Junk-Bond Buyers Unfazed by Issuers Avoiding EU Rules, AFME Saysby
Issuers look at listing outside trade bloc to dodge MAR regime
Many high-yield investors accept MAR costs outweigh benefits
Junk-bond investors are prepared to accept issuers sidestepping tougher European Union market rules, according to the Association for Financial Markets in Europe.
Bondholders see the advantage in high-yield companies listing debt outside of the trade bloc in order to avoid the administrative costs of the Market Abuse Regulation, or MAR, regime, said Gary Simmons, managing director of AFME’s high-yield division. The industry group held a meeting on Sept. 28, where bond buyers discussed the topic with syndicate bankers and law firms.
“Investors were initially unclear as to exactly why listings in non-EU exchanges were being done,” Simmons said. However, after the meeting, it was concluded “that as long as these companies keep up robust disclosure and transparency practices, it doesn’t matter where they list.”
MAR will also be discussed at AFME’s annual European high-yield conference in London on Tuesday, following initial concerns that the EU’s attempts to improve transparency would backfire by encouraging issuers to list bonds in markets with looser rules. Since the regime came into force on July 3, companies including MyDentist and container-maker Schoeller Allibert Group BV have sold junk bonds listed in the non-EU Channel Islands.
“People are broadly getting comfortable with the idea of non-MAR subject listings,” said Michael Dakin, a partner at law firm Clifford Chance. “MAR isn’t really designed to address the needs of the high-yield market, as such it doesn’t add a lot of value, but it does result in significant costs.”

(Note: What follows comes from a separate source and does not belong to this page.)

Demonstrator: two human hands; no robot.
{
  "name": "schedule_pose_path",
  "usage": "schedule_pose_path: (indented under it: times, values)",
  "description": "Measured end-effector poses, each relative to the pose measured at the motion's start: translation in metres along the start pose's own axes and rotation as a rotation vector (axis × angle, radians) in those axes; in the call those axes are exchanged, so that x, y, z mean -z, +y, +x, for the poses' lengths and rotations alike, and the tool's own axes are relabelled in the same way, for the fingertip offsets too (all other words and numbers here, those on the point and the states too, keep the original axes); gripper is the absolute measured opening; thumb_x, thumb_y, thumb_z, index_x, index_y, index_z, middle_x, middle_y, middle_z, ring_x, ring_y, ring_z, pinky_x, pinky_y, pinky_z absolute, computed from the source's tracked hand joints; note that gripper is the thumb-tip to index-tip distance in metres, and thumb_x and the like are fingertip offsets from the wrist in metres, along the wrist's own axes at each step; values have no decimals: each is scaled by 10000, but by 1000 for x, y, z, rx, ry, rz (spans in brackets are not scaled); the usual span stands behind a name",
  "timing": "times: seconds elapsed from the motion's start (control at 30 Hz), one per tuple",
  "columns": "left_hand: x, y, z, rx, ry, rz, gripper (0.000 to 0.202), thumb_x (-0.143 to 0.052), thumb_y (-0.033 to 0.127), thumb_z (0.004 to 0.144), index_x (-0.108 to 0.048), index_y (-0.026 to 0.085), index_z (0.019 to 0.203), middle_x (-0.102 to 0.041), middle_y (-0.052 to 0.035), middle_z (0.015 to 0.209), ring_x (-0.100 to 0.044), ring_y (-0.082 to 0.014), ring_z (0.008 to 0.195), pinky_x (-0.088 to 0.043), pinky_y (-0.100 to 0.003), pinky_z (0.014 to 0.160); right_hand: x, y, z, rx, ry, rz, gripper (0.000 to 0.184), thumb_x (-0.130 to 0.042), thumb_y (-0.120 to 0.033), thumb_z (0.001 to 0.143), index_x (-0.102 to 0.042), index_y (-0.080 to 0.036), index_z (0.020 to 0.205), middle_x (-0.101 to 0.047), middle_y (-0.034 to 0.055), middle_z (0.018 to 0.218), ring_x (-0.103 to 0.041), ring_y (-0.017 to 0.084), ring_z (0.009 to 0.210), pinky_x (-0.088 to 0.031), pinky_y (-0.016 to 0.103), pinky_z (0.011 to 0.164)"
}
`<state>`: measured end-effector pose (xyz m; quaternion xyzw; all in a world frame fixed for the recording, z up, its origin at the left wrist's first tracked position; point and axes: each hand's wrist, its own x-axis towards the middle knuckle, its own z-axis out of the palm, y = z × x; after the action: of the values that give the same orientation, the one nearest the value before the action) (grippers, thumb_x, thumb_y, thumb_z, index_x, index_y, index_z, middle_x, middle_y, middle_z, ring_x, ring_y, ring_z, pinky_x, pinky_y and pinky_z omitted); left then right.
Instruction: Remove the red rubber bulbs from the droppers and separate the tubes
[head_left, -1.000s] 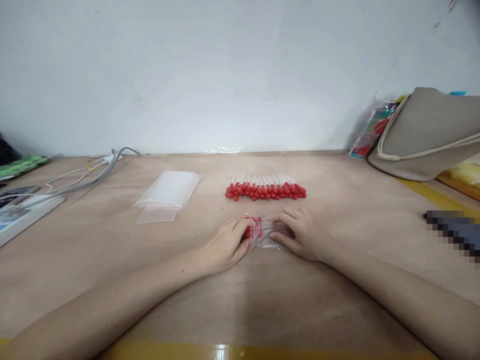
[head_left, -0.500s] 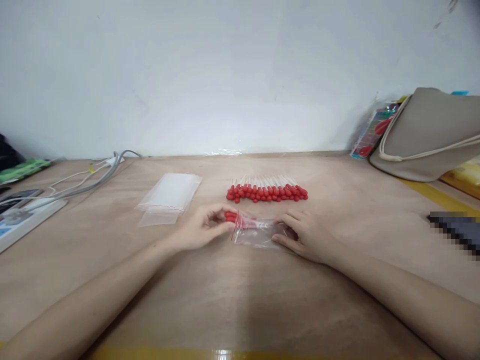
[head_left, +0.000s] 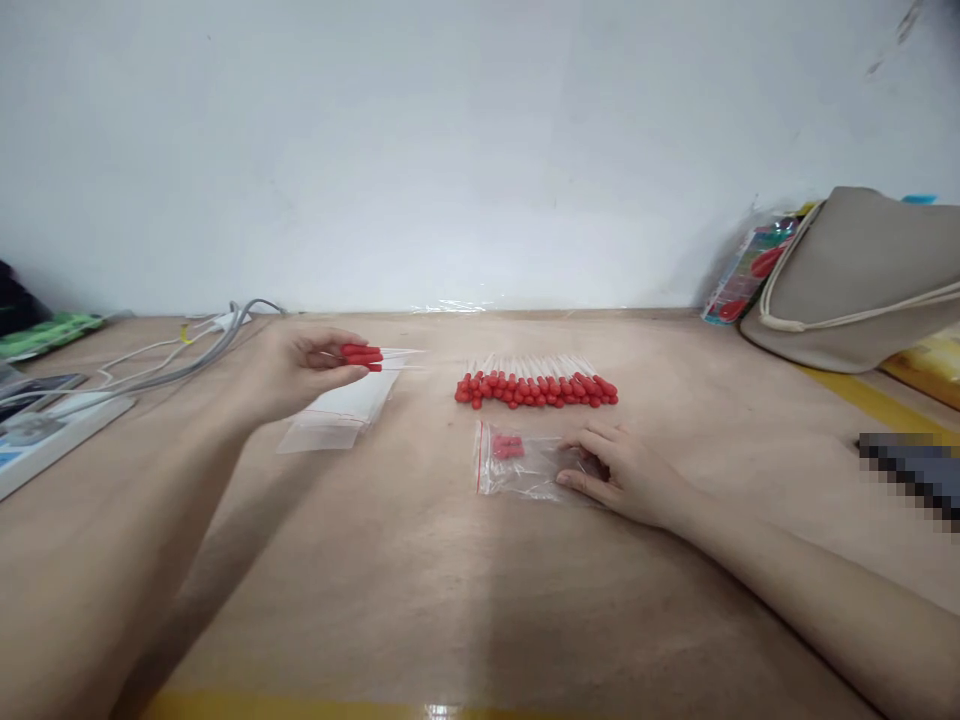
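Note:
Between the fingertips of my left hand [head_left: 319, 368] are a few droppers [head_left: 364, 353] with red bulbs. Their thin pale tubes point right, above a stack of clear zip bags [head_left: 322, 428]. A separate zip bag [head_left: 525, 475] with a red line along its left mouth lies flat in front of me. Inside that bag are red bulbs [head_left: 508, 446]; how many droppers they belong to is unclear. My right hand [head_left: 622, 470] holds the bag's right end, thumb and fingers curled on it. Behind it lies a row of droppers [head_left: 536, 388], bulbs toward me.
At the left are a white power strip [head_left: 67, 440], cables [head_left: 187, 362] and a green package [head_left: 52, 338]. A grey-beige bag [head_left: 862, 280] leans at the back right beside a colourful pack [head_left: 746, 265]. A dark, pixelated object [head_left: 911, 470] lies at the right edge.
My left hand has moved left and upward from the bag's mouth, carrying droppers. Red bulbs now show inside the bag. My right hand has stayed at its right end.

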<state>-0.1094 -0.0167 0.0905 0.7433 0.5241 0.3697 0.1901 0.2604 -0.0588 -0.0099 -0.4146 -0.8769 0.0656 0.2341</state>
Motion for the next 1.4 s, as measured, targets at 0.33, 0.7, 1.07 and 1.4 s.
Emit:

The MAR rules are more relevant to shares than bonds, and listed companies are better able to absorb the administrative costs because they generally already have investor relations departments, Dakin said. MAR’s requirement include the prompt and public reporting of material events, along with record-keeping about key executives and meetings with investors.
Channel Islands Securities Exchange is touting its non-EU and non-MAR status as it seeks to lure junk-bond issuers. The bourse says that local regulations ensure transparency, while avoiding the more onerous parts of the MAR regime. It’s competing with Dublin and Luxembourg, Europe’s largest exchanges for high-yield debt.
Investors have bought bonds listed in the Channel Islands, partly because they are struggling to find yield amid central-bank easing. Schoeller Allibert’s 210 million euros ($231 million) of October 2021 bonds are quoted at 104 cents on the euro, while MyDentist’s 275 million pounds ($335 million) of August 2022 notes are at 98 pence, according to data compiled by Bloomberg.